An industry leader in psychosocial oncology detailed the importance of patient-reported outcomes to the field as a whole and emphasized a number of key details to remember when examining these end points.
Linda Carlson, PhD, from the Cumming School of Medicine at the University of Calgary, discussed the emergence of patient-reported outcomes (PROs) in the field of oncology, responding to a review article that was published in the journal ONCOLOGY®.
The article, entitled “Patient-Reported Outcomes of Pain and Related Symptoms in Integrative Oncology Practice and Clinical Research: Evidence and Recommendations,” summarized current and validated PROs in regard to cancer-related pain.
The authors, including Iris Zhi, MD, PhD, and Ting Bao, MD, DABMA, MS, of the Memorial Sloan Kettering Cancer Center, and Xin Shelley Wang, MD, MPH, of The University of Texas MD Anderson Cancer Center, spoke about their research on a recent episode of CancerNetwork's podcast, “Oncology Peer Review On-The-Go.”

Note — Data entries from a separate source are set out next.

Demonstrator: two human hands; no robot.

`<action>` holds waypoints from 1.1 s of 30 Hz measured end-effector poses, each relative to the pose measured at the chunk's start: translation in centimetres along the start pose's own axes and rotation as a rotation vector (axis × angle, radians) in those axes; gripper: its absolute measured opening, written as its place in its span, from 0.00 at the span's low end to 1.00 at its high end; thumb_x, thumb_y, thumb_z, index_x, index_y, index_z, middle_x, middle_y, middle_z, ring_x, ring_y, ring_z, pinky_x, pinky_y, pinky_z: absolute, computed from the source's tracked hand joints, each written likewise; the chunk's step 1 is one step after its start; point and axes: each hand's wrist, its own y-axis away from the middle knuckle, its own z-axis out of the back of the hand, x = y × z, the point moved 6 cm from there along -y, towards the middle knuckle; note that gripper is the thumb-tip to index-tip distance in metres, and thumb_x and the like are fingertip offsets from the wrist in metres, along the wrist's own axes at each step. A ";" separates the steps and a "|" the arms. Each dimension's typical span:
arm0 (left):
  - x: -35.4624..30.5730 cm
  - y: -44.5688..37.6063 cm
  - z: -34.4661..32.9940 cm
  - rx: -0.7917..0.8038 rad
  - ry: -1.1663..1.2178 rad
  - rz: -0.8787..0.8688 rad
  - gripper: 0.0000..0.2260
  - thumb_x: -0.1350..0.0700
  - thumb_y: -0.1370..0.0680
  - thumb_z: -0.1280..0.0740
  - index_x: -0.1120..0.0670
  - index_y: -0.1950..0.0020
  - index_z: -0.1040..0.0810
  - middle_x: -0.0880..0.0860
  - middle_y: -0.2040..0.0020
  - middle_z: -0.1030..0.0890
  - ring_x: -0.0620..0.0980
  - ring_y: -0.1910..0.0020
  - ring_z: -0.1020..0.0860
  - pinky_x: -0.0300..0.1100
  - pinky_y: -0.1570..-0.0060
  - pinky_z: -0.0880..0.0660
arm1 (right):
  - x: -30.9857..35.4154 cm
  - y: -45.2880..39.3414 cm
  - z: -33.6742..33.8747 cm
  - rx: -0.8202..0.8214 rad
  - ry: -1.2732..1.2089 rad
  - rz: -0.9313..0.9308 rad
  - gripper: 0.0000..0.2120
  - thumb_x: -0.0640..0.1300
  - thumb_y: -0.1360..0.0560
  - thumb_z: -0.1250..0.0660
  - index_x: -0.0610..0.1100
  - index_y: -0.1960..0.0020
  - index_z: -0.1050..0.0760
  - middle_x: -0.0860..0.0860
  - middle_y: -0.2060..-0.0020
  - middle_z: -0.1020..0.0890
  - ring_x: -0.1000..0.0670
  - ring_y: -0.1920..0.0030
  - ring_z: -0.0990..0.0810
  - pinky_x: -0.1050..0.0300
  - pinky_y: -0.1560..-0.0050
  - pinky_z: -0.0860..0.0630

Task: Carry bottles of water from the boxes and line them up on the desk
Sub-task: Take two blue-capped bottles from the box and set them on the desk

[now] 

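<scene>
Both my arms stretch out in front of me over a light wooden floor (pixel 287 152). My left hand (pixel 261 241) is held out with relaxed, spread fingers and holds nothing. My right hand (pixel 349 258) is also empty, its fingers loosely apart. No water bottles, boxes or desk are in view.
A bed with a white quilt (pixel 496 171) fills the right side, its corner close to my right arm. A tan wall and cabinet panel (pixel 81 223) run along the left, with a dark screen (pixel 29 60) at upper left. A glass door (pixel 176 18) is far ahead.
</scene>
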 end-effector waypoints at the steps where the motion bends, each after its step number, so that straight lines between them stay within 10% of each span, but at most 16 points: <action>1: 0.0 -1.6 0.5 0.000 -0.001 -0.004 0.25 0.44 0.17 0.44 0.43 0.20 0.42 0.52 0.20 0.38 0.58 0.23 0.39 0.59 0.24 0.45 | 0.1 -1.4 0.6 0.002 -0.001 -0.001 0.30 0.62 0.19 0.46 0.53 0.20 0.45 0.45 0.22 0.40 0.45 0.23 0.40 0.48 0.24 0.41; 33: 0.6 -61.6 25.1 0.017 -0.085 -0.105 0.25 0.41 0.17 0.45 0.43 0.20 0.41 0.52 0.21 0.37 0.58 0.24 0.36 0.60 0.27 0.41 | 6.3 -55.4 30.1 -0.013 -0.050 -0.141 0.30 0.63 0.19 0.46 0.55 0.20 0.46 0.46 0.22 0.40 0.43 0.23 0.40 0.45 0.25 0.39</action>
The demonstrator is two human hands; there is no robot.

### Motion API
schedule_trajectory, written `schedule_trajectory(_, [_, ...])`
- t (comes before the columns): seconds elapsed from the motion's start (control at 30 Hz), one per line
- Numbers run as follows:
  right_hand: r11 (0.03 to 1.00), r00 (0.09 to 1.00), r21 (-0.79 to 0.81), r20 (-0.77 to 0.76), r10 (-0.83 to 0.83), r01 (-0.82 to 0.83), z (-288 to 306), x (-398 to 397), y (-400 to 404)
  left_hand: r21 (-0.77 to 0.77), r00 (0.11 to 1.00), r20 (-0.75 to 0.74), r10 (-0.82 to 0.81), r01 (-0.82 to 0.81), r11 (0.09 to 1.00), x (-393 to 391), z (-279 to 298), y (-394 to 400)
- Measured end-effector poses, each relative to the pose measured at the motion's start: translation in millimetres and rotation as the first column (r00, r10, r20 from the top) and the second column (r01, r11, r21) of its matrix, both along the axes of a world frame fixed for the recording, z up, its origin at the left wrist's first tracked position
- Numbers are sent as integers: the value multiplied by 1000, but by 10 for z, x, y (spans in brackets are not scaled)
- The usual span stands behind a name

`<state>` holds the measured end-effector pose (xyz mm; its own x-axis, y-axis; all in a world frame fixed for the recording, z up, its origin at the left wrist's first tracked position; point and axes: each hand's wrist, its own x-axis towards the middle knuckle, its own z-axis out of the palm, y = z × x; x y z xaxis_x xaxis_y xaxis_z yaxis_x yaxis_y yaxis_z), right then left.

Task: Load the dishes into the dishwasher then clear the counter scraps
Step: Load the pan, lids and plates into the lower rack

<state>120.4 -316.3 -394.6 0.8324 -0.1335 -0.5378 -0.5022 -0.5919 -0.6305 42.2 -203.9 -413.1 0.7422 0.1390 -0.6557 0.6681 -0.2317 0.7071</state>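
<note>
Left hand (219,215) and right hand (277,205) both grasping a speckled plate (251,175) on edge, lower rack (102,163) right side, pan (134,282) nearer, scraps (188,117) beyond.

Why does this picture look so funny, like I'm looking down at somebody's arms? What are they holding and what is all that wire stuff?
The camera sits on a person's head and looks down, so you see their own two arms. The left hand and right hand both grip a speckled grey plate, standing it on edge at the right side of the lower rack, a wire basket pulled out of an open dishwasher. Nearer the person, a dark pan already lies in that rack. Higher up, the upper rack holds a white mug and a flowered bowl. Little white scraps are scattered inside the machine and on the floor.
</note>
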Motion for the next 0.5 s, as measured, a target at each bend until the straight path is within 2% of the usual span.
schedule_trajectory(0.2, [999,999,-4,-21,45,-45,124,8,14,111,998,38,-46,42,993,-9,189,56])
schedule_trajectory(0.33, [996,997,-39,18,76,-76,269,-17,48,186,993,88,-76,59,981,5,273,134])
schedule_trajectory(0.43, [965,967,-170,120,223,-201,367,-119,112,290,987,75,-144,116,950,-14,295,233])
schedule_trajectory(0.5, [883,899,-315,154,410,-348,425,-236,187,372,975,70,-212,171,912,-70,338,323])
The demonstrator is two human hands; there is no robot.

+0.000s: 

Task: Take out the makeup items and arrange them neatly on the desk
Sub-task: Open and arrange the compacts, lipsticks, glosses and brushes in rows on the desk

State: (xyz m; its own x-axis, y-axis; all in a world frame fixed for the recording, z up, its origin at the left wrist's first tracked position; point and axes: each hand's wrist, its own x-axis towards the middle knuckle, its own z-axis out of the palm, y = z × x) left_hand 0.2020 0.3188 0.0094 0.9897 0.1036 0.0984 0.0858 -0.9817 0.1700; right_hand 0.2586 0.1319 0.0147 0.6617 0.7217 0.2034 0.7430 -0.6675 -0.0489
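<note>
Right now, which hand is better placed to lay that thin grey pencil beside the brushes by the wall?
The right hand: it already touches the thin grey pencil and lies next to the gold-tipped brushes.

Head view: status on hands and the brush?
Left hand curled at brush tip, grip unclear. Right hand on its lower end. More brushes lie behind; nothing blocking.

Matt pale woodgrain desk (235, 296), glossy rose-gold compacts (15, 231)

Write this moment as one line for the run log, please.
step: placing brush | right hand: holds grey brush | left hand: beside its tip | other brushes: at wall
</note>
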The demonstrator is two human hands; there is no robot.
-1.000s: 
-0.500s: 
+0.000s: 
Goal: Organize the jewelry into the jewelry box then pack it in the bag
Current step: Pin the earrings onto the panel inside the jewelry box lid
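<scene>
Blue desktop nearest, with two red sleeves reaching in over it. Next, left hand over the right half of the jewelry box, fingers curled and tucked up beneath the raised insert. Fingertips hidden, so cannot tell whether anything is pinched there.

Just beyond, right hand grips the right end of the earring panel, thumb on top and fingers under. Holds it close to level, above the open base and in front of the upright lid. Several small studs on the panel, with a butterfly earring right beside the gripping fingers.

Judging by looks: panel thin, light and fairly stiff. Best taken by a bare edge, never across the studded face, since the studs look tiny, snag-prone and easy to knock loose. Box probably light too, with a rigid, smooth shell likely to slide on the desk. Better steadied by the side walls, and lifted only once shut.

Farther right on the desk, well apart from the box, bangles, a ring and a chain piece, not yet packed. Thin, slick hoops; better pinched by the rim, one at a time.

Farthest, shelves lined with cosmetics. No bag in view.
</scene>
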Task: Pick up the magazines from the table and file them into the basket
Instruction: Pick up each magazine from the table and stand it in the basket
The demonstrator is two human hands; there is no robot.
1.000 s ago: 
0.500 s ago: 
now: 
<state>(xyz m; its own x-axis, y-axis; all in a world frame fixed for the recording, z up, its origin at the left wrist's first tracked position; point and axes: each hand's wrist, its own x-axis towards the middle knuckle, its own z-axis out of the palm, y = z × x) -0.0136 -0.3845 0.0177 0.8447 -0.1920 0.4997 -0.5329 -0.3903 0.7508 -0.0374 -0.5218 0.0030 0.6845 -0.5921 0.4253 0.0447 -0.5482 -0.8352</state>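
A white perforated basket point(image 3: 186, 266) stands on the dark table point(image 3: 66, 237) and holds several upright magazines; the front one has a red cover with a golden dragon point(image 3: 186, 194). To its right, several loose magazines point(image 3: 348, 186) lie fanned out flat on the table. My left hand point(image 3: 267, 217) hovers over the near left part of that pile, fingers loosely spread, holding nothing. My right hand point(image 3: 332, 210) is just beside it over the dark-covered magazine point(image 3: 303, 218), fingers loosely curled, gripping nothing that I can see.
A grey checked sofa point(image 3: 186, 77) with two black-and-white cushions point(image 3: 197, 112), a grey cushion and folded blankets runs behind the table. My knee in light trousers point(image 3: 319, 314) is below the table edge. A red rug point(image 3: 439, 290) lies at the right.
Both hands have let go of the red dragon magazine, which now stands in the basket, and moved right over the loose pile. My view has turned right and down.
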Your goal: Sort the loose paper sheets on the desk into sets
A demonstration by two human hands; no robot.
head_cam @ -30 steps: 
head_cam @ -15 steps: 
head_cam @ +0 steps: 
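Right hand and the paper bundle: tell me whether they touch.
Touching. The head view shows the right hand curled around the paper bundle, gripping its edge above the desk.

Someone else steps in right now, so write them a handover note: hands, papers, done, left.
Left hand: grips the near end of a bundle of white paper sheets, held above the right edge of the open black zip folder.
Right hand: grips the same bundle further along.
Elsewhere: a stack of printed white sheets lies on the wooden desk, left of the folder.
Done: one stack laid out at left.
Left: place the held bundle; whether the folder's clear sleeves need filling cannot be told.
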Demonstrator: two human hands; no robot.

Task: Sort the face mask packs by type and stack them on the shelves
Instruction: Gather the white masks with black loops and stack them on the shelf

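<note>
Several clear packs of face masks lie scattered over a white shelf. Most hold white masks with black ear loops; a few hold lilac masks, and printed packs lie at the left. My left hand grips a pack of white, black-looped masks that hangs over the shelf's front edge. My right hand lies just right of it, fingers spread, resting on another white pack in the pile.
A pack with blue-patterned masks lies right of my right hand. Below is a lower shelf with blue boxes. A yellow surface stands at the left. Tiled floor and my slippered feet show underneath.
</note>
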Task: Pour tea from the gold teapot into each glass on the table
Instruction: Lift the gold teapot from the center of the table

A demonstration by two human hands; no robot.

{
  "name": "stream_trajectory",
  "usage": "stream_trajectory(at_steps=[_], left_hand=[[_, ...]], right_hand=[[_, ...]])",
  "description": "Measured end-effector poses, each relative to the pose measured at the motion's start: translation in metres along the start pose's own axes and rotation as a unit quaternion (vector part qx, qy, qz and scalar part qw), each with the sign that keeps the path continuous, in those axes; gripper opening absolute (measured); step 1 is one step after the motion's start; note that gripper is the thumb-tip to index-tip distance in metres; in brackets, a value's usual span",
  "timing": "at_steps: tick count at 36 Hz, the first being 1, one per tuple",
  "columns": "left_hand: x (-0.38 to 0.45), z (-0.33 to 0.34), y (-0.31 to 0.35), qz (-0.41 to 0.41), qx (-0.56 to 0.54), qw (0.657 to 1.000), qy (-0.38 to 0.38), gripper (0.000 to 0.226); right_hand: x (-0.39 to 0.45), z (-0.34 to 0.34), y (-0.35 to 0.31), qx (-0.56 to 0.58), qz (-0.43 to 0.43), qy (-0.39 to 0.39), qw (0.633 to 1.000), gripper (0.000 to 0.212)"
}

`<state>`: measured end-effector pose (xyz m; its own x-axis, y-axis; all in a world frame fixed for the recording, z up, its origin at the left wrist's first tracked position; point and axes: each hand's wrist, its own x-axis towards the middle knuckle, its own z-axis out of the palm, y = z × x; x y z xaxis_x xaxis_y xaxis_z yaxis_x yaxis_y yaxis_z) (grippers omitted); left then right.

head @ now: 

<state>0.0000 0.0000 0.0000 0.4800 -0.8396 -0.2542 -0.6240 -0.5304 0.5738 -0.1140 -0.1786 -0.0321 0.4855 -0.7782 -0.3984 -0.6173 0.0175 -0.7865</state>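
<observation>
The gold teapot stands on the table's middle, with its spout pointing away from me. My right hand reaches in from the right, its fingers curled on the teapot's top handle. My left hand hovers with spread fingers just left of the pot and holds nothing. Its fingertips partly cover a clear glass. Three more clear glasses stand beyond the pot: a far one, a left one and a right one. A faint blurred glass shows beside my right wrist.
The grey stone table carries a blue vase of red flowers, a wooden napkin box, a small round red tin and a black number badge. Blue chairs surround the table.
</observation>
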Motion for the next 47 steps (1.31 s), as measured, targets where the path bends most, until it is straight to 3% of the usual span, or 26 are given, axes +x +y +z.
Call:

Carlson focused her attention on the review article, specifically on the importance of reliability and validity of PROs as well as their emergence into mainstream oncology.
“First of all, I’m just happy to see that mainstream oncology is embracing this field of patient-reported outcomes and really listening to the patient experience, especially when we’re talking about something like pain, which is a personal experience,” explained Carlson. “There’s no scan you can do or measure pain without talking to the person about their experience. It’s innately an internal experience that there’s no other way to get at.”